Lines with "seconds": please show every one of them from the listing below.
*** Begin section ***
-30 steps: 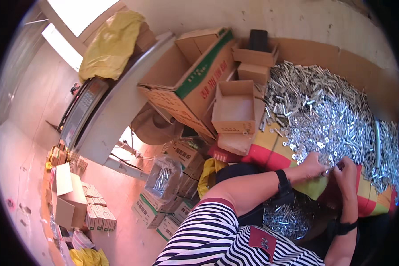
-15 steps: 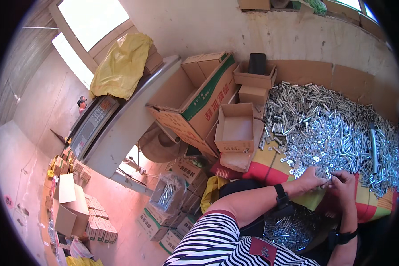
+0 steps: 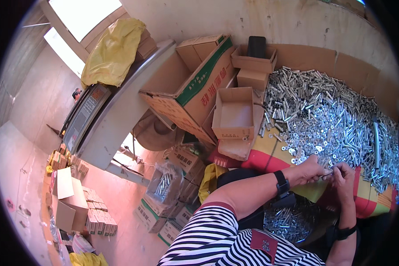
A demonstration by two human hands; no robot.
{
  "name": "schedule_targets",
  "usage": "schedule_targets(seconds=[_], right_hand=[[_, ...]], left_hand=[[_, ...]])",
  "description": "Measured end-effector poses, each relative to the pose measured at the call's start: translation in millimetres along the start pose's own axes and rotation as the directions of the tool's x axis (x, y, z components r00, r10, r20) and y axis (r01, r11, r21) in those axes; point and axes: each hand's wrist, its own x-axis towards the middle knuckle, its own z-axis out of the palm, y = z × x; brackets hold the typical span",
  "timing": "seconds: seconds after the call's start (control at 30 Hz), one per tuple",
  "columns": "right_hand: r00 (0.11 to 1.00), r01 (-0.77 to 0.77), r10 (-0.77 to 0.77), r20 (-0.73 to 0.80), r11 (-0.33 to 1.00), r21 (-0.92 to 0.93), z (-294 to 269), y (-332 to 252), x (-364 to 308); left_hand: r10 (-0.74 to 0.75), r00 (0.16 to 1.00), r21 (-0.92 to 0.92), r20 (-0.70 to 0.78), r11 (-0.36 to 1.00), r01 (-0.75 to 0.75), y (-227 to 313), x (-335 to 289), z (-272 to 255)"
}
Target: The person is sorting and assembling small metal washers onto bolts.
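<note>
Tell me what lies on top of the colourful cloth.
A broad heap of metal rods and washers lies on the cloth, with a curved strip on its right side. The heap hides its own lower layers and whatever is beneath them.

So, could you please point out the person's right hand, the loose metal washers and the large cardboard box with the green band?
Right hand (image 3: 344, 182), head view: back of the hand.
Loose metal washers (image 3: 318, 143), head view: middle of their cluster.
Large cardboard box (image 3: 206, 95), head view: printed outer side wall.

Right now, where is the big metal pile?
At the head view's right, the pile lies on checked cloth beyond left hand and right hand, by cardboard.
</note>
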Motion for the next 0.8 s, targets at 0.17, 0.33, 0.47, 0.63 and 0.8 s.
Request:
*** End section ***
- Output for this task:
  "usage": "schedule_targets(seconds=[_], right_hand=[[_, ...]], left_hand=[[_, ...]])",
  "timing": "seconds: seconds after the call's start (control at 30 Hz), one per tuple",

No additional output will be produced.